Exhortions to “Believe in yourself! Don’t worry what others think of you!” suggest the speaker is self-confident and abrasive. In men, these qualities are perceived as ‘competence’ and ‘decisiveness’. In women, they can be seen as ‘arrogance’ and ‘aggression’.
Very often, leaders hire other leaders. Those already in charge therefore bear weighty responsibility for recognizing their true value and efficiency as a leader, and recognizing what makes for a good leader – even if that is not something that they are themselves.
It becomes a self-propagating prophecy that leaders employ others who look and sound just like they do. It is an inherent, often subconscious, personality nepotism.

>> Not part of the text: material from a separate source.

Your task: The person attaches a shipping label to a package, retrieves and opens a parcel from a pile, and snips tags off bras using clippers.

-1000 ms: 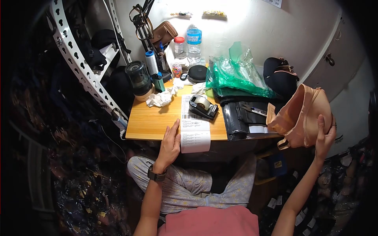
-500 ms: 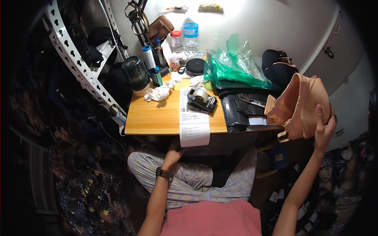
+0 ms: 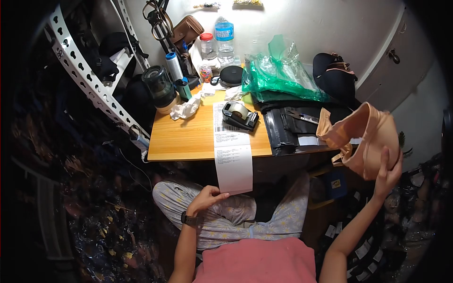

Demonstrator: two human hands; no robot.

To break this cycle we need more leaders – yes, probably female – who exhibit the potential to be great leaders through their competency and integrity. The author puts these forward as new qualities that should become the most important factors for appointing leaders.
Making the case for investment in leadership development, Chamorro-Premuzic believes those already at the top must be enabled to see a new, wider spectrum that doesn’t just focus on ‘personality’ as a guarantee for someone to be an effective leader. And that means learning how to hire differently.
How do we hire good leaders?
Organizations must put in place “much bigger obstacles for the disproportionate glut of incompetent men who are so skilled at becoming leaders, to everyone’s peril”, writes Chamorro-Premuzic. Nine easily digested chapters set out the qualities of both the incompetent and good leaders of our day, including a fascinating discussion about our perception of key traits in effective leaders versus the actual traits – and a brief scolding of a society which continues to confuse confidence with competence.
The award-winning business psychologist and chief talent scientist also imparts his passion for metrics and technology, urging us to look past charismatic archetypes and how they blind even the most pragmatic of us when selecting and appointing a leader. Instead, Chamorro-Premuzic insists, we must all work harder to truly understand leadership talent and how to measure it.
The book offers several research-driven strategies and tools for sussing out those best equipped to lead: network analysis, web scraping, gamification and of course people analytics all get the nod. Traditional interview techniques are classed as poor substitutes and victims of our biases – a fair point, when you consider Chamorro-Premuzic’s key message that we subjectively select leaders because we believe they share qualities with those who have gone before, good or bad.
The close of this illuminating book sees the author rest his pen on one final point: as a society, we have to challenge who these current leaders are, regardless of gender; perform due diligence on their leadership competence and ability; and bring them to account sooner rather than later. Only then will the floodgates open to more competent leaders, of any gender.